Merci Laetitia. J'ai cru qu'il n'y avait ici que des débiles issus de la consanguinité, avec en tête GDLodace et son "j'ai compris" aussi crédible qu'un LC qui parlerait du texte et pas du fantasme qu'il a monté autour.
Je ne vois pas pourquoi parler des fantasmes que le texte induit inconsciemment en moi reviendrait à ne pas parler du texte lui-même. Ces projections m’échappent totalement par définition, justement parce qu’elles naissent de ce que l’écriture laisse dans l’ombre, dans les non-dits et les quiproquo. En les formulant, je ne m’éloigne pas de l’œuvre : j’en explore au contraire les effets réels sur un lecteur lambda. Le texte ne cesse pas d’exister quand on interroge ce qu’il provoque, il s’approfondit. Refuser cette dimension, c’est se priver d’une part essentielle de ce qu’une écriture aussi rétive et calculée est capable de déclencher. D'ailleurs, je trouve bien plus intéressant de digresser sur les lapsus des auteurs. Il est évident qu'en réalité tu parlais de la mère du gigot de voisin mort et donc du "silence des agneaux" et donc d'Hannibal Lecter et que tu décris donc une scène banale de cannibalisme dominical.
C'est de te définir comme Lambda, qui frise la stupidité.
C'est car j'estime que la stupidité gagnerait à être un peu plus crépue.

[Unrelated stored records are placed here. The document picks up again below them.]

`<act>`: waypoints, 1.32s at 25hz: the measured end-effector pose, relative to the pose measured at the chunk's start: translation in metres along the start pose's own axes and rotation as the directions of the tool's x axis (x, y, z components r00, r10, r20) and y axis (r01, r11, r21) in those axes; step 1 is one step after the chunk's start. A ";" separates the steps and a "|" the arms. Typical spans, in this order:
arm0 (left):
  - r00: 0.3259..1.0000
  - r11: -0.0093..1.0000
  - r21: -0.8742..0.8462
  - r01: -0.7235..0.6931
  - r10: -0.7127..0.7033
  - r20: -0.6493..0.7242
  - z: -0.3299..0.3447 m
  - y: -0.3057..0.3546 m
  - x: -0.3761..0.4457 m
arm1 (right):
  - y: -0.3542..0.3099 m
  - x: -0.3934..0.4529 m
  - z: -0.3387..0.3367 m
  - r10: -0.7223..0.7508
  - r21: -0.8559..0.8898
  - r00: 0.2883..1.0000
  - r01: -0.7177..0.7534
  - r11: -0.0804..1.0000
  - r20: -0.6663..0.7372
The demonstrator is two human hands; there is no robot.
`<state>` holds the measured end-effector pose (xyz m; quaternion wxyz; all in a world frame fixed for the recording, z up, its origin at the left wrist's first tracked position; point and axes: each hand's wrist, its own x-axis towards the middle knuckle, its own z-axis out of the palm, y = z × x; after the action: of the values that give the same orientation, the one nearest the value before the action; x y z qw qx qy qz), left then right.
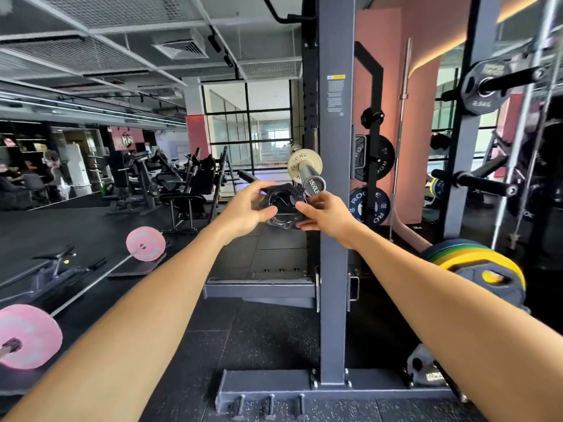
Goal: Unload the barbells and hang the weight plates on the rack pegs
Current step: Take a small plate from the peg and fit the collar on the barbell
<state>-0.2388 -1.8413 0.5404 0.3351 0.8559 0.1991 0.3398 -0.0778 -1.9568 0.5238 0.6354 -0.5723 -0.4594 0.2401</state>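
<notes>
Step in hand: collar removal. Left hand (248, 208) and right hand (324, 213) fingers curled on black collar (283, 207), apparently clear of barbell sleeve (312, 179). Small plate (297, 169) remains on sleeve. Next: stow collar, slide plate off, hang on rack peg (475, 181).

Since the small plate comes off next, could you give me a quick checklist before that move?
1. Collar off the bar end: ok, both hands hold it just clear.
2. Left hand free: not ok, it grips the collar.
3. Right hand free: not ok, it pinches the collar.
4. Small plate on the bar: ok.
5. Free peg at right: ok.
6. Place for the collar: cannot tell.
</notes>
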 end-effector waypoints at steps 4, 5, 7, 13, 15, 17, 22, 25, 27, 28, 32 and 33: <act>0.997 0.997 0.001 -0.076 0.076 -0.017 0.012 0.030 0.009 | -0.014 -0.004 -0.023 -0.071 -0.014 0.993 0.070 0.997 -0.091; 0.995 0.996 0.010 -0.093 0.093 -0.022 0.017 0.037 0.013 | -0.017 -0.004 -0.029 -0.085 -0.022 0.990 0.083 0.996 -0.110; 0.995 0.996 0.010 -0.094 0.094 -0.016 0.028 0.046 0.022 | -0.022 -0.001 -0.041 -0.095 -0.046 0.985 0.090 0.995 -0.145; 0.997 0.999 0.034 -0.021 0.024 -0.078 0.058 0.043 0.048 | -0.016 0.016 -0.060 -0.074 -0.092 0.978 0.057 0.994 -0.197; 0.990 0.999 0.014 -0.029 0.031 -0.138 0.062 0.042 0.053 | -0.012 0.027 -0.060 -0.076 -0.092 0.977 0.059 0.994 -0.199; 0.989 0.999 0.007 -0.039 0.040 -0.145 0.060 0.040 0.058 | -0.007 0.037 -0.060 -0.070 -0.093 0.981 0.054 0.994 -0.181; 0.985 1.000 0.011 -0.009 0.011 -0.172 0.058 0.024 0.077 | 0.011 0.065 -0.064 -0.090 -0.205 0.985 0.059 0.977 -0.145; 0.982 1.000 0.031 -0.004 0.010 -0.191 0.062 0.016 0.097 | 0.014 0.082 -0.071 -0.049 -0.255 0.994 0.022 0.967 -0.101; 0.980 0.997 0.074 0.014 0.001 -0.198 0.062 0.010 0.119 | 0.017 0.099 -0.077 -0.023 -0.299 0.998 0.004 0.954 -0.062; 0.979 0.997 0.076 0.024 -0.008 -0.201 0.062 0.006 0.130 | 0.019 0.109 -0.079 -0.014 -0.325 0.999 -0.002 0.946 -0.045; 0.975 0.999 0.037 0.019 -0.010 -0.222 0.070 -0.018 0.164 | 0.032 0.150 -0.089 -0.038 -0.420 0.999 0.023 0.907 -0.028; 0.971 0.999 0.032 0.003 0.004 -0.237 0.072 -0.025 0.170 | 0.035 0.159 -0.090 -0.043 -0.429 0.999 0.026 0.903 -0.031</act>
<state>-0.0725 -1.7591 0.5599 0.2950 0.8144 0.2429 0.4366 0.0804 -1.8619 0.5467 0.5072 -0.6945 -0.4982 0.1106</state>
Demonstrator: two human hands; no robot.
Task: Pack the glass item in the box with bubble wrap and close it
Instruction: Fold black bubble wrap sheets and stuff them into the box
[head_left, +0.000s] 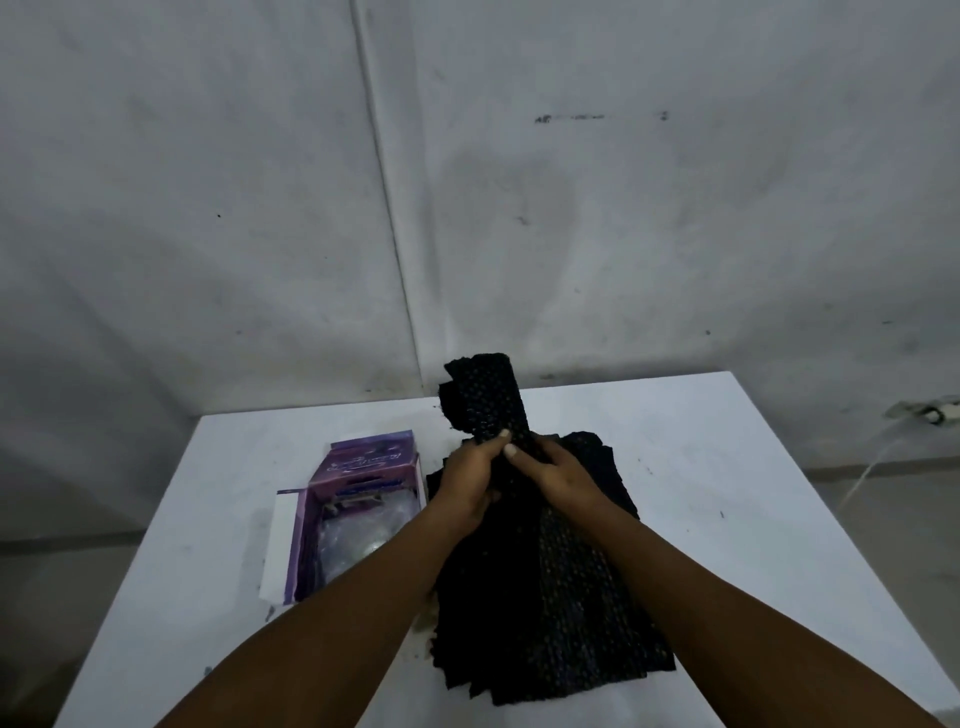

Je vois pas le rapport avec la Lambada.
Tu sais Rosalie, il n'y a pas que toi qui travaille sur la manipulation psycho.
Je crois que tu as un problème avec moi, là aussi, c'est un problème psychologique.
Je suis peut-être l'un des rares à dire sincèrement et sans agressivité ce que je pense des textes d'autrui.
Ah, pardon. J’avais oublié que lorsque toi tu donnes ton avis, c’est « sincère et sans agressivité », mais que lorsque quelqu’un te répond , ça devient immédiatement un « problème psychologique ».
C’est fascinant, cette capacité à décréter soi-même que son propre comportement est parfaitement sain, neutre et bienveillant, tout en expliquant aux femmes qui réagissent qu’elles ont un problème avec lui.
Mais rassure-toi : je ne te manipule pas psychologiquement. Je te trouve simplement d’un premier degré assez violent et d’une misogynie suffisamment constante pour que tes interventions soient parfois pénibles à lire pour tout le monde.
Ai ai ai
Dançando lambada
não vejo a relação com a inteligência artificial.
Autant pour moi. La Lambada a un rapport avec TOUT
elle est le début et la fin
Le beta et le caca
L'absolu et le néant
Bonne idée de répondre en miroir au texte de Lindsay. Ça c'est de l'émulation collective.
Et ça réveille pas mal de traumatismes, j'imagine que ça veut dire que c'est un texte globalement réussi.
Par contre la dernière phrase, bof. C'est bancal, ça foire un peu le ton chirurgical général.
Je pense qu'on sous estime la polysémie de ce passage justement. C'est quand elle dit "sa mère" en parlant d'elle, qu'on peut se dire que c'est la mère du mec, mais qu'aussi, en tant que prototype de la belle-mère imbuvable, manipulatrice et machiavélique, le summum de de la perversion relationnelle qu'elle aura établi, c'est quand la fille l'appelera "maman" et pas "belle-maman". Ce sera le point retour, le degré ultime de l'aliénation des repas en famille. Et elle est tellement déja sûre d'elle que ça va arriver.
Ou pas du tout et je pars dans de l'hérméneutique onaniste digne des plus grandes heures de tonton R.
* le point de non-retour
heureusement on a échappé à "Et dimanche, elle reviendra dîner chez son maire." final twist révélant que la belle-mère est Robert Ménard en pleine transition de genre.